KGs, being symbolic models, allow to define the semantics of relations in data, at the level of formalisation necessary for an intended task, e.g., through ontologies if needed, and by integration with ML/DL methods this supports interpretability of predictions. Hence, KGs can be used to address both the main shortcomings of ML/DL mentioned earlier, but the construction of KGs is a major bottleneck in their adoption, just as was the case with knowledge representation in general, in early AI systems. Outside large companies, such as Google, and huge crowdsourcing initiatives, such as Wikidata [ 32 ], it is usually infeasible to construct large scale KGs ”manually”. Rather, they have to be bootstrapped from existing sources, such as semi-structured data or text. Current KG generation algorithms, however, either do not take into account the desired formalisation of the KG at all, or they hard-code it into the extraction algorithm. An example of the latter is DBPedia [ 20 ], which is specific to a Wiki source and results are expressed using a fixed ontology, which means the method does not generalise to new settings or other input structures. Additionally, the quality of the generated KGs is usually poor [ 11 ], requiring manual curation, and further, no automated approach so far targets complex relations, e.g. causality. Therefore, it is our goal to specifically target new methods and algorithms for KG generation from text, which (a) explicitly take KG requirements into account, e.g. allowing to flexibly specify the required schema of the output graph, and (b) automate the curation process, to radically improve the quality of resulting KGs. In order to fulfil a specific set of KG requirements, as well as to achieve a sufficient level of accuracy, we propose to use the notion of Knowledge Patterns (KPs) [?] as formalisations of KG requirements. A KP represents both a linguistic frame that can be detected in text [ 2 ], but also the representation of that frame in the desired KG output formalism, i.e. similar to the notion of Ontology Design Patterns (ODP) [ 5, 4 ]. In order to tackle a particularly important obstacle to the future development of the AI field, i.e., considering the importance of causal models and reasoning, we intend to specifically target KPs and KGs targeting complex causal relations. 2

ML - Causality and Interpretability

While ML methods perform very well in learning complex connections between large amounts of input and output data, there is no guarantee that they capture causation (cause and effect relations). This shortcoming stems in part from the ignorance of data-driven methods with respect to reasoning techniques, which are effortlessly applied by humans.

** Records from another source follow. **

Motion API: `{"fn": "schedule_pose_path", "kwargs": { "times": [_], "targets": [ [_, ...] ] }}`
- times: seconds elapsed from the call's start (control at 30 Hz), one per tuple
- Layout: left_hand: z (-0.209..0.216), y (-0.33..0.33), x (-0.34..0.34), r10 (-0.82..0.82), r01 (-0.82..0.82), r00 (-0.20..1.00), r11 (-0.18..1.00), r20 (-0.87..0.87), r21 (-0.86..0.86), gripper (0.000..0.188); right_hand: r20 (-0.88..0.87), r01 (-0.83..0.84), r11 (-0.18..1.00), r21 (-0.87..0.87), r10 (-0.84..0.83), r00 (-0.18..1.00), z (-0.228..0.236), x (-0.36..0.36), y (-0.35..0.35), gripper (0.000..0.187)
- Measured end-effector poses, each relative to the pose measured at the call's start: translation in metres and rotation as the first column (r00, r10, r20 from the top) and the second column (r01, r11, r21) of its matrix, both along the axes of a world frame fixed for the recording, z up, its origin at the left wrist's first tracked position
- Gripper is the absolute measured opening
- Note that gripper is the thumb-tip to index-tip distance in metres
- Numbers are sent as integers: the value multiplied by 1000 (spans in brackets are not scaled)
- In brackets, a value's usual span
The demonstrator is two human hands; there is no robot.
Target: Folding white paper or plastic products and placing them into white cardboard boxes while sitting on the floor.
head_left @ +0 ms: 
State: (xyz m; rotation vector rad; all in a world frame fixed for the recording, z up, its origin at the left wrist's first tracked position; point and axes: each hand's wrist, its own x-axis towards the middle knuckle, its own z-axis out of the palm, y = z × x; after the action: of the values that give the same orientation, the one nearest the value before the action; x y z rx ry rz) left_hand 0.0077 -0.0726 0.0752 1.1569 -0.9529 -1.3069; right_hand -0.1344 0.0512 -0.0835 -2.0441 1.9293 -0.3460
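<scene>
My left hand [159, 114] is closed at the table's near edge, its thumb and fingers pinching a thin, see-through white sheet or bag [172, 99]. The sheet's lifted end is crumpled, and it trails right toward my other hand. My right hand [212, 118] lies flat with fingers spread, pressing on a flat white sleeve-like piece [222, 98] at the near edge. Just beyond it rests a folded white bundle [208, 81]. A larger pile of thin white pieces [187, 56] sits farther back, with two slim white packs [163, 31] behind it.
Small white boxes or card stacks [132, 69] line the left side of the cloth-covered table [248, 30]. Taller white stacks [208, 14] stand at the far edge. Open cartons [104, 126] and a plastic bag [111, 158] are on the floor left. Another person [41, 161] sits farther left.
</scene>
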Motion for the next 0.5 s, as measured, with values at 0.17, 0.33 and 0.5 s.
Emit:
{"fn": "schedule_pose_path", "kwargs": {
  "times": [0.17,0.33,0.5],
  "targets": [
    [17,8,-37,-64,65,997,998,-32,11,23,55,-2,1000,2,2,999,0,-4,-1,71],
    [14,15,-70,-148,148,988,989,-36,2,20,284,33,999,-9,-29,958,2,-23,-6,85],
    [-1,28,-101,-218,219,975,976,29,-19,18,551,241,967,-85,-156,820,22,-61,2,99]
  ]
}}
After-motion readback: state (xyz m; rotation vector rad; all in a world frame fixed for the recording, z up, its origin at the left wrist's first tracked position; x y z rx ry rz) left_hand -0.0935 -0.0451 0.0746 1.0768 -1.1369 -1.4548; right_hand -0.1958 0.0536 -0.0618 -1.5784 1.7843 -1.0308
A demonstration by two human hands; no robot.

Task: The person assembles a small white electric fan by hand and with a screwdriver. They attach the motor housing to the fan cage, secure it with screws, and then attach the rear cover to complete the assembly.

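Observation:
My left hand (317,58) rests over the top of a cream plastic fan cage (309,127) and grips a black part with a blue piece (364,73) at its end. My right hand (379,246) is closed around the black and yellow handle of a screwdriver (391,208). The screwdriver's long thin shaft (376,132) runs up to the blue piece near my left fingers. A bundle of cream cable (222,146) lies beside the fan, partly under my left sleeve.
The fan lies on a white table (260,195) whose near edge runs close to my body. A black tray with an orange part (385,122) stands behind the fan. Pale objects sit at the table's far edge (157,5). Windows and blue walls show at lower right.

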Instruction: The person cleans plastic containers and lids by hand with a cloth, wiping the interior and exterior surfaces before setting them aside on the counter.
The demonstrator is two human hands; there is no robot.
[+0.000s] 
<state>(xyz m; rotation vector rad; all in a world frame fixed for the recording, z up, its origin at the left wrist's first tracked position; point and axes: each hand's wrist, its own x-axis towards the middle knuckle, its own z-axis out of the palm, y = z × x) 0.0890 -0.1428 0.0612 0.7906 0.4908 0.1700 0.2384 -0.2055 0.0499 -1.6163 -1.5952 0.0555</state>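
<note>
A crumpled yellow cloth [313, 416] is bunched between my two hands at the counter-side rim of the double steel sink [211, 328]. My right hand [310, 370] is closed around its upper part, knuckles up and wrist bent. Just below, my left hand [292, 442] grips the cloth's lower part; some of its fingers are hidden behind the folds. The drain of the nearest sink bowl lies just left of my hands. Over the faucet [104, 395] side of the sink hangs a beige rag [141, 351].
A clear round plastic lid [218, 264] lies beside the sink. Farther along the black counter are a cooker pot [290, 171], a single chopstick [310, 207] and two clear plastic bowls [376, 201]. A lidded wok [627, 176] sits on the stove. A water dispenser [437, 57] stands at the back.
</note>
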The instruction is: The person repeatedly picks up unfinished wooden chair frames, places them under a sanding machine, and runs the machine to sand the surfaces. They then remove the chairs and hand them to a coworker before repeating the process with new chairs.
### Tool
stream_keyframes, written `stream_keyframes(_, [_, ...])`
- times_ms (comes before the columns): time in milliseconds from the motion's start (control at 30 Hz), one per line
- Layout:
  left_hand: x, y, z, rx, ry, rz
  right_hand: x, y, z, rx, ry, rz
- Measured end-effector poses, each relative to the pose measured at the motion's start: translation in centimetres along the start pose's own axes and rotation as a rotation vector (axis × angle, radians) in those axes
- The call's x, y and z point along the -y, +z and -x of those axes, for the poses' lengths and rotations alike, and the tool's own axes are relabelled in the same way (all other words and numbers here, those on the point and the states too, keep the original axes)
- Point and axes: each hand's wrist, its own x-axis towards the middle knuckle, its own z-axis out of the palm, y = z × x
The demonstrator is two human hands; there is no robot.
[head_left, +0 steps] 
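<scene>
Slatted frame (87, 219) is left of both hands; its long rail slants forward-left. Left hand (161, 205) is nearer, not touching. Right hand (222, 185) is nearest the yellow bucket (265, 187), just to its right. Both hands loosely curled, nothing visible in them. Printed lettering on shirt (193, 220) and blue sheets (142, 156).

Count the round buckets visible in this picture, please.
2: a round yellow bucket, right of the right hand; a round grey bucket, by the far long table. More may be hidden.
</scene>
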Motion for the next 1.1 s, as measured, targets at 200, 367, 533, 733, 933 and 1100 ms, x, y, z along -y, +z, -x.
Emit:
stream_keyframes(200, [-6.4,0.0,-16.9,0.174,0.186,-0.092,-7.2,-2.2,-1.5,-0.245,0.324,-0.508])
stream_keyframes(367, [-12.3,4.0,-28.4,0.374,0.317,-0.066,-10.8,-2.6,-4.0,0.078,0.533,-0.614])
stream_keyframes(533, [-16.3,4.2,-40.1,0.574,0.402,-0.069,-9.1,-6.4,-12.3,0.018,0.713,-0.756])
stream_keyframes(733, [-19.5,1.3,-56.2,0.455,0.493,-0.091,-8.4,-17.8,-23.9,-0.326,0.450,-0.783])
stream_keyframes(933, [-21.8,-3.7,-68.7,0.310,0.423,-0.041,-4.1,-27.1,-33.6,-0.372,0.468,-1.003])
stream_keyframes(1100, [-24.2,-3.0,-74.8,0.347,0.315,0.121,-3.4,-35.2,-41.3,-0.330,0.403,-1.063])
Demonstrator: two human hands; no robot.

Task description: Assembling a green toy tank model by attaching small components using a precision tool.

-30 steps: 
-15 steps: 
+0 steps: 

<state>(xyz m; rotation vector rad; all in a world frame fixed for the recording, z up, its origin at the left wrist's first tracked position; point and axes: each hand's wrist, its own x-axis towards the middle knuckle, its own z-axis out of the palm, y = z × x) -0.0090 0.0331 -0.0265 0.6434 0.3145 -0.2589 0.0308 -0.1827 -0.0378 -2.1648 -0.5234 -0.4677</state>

Consider the two imaginary groups of people: Group A: 100 asthmatic people with a death rate of 40%, and Group B: 100 asthmatic people who also suffer from pneumonia, with a death rate of 35%. A ML method solely fed with the data can only learn a nonsense result saying: asthmatics with pneumonia have more chances to live! [ 8 ]. The learning method has perhaps learned the associations (or correlations) among the variables in the data correctly. However, due to the absence of context and common sense knowledge, and also the lack of reasoning abilities, the method has not been able to explicitly and correctly capture the cause-effect relations. That is why the outcome of the example above is not only counterintuitive, but also misleading. By context, we refer to any information that may not be represented in the observed data directly, and may include the actual causes behind the observations, e.g., some set of background information about the setting. In the given example, people in Group B are more high risk patients than those in Group A. The lower death rate of people in Group B can have different reasons, for instance, due to their high risk status they may more likely be taken to the intensive care unit (ICU) or they may be taking more effective medicines, which are all factors (or features) not considered by the learning model [ 29 ]. Additionally, some common sense knowledge, such that additional diseases generally increase mortality rather than decreasing it, could have also supported a system in avoiding the erroneous conclusion, e.g., through using knowledge representations as a referee for the learned model [ 1 ], as we will discuss furhter later on in this paper.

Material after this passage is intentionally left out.